▸ Problem statement
Report the count of lines with "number" in the data below, and no other words.

(Stored items from a collection)
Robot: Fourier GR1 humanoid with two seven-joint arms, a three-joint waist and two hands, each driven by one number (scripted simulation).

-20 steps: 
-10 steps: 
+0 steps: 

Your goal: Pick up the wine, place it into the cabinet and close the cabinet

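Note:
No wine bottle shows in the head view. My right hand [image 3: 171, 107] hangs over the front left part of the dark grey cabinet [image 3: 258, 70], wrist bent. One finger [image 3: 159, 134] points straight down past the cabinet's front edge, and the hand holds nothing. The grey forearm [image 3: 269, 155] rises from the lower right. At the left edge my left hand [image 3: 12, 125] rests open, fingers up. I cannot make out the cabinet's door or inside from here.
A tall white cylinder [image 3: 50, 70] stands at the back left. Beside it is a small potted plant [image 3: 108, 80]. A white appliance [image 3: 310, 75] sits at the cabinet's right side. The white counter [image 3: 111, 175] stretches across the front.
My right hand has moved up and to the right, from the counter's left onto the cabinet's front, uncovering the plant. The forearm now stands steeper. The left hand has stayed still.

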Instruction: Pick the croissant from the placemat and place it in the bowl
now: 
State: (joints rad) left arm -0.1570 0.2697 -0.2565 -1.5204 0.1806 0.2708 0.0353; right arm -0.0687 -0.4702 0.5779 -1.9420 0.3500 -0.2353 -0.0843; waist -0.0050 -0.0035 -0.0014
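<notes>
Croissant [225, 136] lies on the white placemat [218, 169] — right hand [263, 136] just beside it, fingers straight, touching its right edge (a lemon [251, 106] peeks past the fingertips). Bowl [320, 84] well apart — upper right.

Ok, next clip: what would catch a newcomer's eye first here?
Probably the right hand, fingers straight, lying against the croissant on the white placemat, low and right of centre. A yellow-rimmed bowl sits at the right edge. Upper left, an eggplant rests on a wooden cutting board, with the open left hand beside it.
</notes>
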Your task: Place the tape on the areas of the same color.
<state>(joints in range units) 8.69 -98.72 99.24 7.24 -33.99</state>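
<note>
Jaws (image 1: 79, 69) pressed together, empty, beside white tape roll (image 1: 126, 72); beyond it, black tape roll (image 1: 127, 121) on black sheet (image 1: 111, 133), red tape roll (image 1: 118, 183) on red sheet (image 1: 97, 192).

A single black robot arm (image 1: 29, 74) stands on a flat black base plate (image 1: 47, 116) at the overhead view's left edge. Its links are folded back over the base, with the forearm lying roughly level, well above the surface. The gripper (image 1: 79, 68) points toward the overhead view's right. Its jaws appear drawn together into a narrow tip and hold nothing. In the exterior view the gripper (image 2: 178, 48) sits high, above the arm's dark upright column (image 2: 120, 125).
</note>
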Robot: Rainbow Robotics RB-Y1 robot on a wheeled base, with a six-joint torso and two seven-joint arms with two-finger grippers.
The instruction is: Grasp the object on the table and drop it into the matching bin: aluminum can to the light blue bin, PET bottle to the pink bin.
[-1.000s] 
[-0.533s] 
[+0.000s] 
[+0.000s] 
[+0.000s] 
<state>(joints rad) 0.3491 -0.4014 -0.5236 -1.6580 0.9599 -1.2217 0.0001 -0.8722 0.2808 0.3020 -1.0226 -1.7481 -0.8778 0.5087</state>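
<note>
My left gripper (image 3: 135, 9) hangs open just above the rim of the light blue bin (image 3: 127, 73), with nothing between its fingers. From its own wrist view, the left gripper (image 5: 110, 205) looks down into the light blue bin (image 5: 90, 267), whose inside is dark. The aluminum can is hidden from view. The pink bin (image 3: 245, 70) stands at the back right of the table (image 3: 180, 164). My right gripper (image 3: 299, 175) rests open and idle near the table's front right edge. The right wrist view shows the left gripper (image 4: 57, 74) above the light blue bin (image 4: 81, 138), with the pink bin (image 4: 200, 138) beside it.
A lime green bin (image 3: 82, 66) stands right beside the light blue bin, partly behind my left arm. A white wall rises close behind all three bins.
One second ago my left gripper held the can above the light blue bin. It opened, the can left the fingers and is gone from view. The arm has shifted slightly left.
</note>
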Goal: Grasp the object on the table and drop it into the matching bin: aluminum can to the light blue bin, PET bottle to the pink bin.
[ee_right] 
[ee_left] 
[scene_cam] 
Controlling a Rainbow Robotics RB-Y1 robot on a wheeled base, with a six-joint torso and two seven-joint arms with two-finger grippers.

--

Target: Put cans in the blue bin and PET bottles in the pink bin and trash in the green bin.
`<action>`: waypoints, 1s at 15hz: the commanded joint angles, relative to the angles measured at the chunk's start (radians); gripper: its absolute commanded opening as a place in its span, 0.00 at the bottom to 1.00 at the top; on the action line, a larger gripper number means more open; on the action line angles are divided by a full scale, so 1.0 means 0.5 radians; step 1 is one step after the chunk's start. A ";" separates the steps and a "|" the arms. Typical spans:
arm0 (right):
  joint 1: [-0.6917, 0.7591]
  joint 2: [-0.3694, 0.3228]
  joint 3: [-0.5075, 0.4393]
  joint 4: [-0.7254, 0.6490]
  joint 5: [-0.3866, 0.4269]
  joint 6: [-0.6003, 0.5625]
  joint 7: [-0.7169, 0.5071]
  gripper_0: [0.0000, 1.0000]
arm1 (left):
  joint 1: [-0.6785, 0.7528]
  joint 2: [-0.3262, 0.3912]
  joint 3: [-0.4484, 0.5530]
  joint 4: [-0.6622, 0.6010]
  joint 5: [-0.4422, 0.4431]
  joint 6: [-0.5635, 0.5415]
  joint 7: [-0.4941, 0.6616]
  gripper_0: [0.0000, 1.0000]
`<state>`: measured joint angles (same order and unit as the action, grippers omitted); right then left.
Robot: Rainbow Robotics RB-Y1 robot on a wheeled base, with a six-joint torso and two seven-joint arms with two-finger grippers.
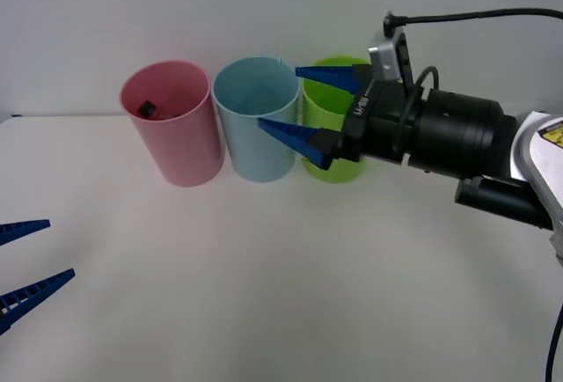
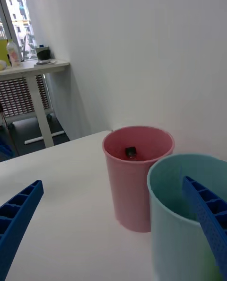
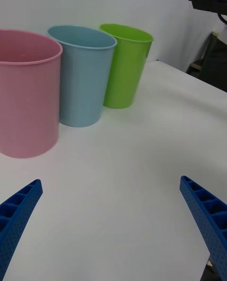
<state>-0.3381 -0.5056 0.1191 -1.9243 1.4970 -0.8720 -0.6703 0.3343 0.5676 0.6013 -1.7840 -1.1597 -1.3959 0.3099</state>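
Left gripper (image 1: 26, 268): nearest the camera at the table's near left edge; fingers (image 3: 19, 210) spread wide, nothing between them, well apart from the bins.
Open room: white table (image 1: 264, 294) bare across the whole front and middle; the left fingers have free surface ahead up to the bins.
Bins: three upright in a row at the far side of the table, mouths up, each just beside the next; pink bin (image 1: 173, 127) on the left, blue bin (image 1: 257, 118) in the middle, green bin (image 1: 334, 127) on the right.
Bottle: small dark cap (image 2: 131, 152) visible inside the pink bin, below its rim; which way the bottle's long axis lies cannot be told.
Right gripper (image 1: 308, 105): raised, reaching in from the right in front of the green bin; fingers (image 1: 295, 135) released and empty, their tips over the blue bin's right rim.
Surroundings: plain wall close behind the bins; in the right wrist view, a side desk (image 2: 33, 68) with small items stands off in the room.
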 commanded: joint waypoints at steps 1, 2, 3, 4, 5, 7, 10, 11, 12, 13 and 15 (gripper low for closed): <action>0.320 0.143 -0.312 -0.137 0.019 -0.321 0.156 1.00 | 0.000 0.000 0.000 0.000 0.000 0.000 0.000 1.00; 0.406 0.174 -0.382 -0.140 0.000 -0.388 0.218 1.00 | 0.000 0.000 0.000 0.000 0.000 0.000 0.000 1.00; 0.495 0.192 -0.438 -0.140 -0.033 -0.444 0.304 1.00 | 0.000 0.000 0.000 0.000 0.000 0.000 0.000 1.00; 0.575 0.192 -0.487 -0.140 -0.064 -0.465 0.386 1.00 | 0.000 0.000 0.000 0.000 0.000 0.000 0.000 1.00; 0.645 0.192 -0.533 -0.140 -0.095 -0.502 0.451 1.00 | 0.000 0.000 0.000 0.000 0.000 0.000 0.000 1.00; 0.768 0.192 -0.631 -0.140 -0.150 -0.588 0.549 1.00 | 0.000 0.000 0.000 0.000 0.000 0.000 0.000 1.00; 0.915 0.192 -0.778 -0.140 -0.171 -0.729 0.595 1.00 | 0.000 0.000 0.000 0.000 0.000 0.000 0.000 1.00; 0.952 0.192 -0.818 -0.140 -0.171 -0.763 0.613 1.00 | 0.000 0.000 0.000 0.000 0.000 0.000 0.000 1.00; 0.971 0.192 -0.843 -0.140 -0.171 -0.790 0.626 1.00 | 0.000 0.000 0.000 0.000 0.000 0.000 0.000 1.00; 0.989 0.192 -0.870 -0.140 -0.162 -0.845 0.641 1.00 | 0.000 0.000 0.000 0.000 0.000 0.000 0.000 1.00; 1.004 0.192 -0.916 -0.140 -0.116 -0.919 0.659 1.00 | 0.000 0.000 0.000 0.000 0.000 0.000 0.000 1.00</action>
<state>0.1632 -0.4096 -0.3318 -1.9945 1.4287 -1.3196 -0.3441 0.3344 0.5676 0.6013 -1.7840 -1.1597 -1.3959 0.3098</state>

▸ Response below
2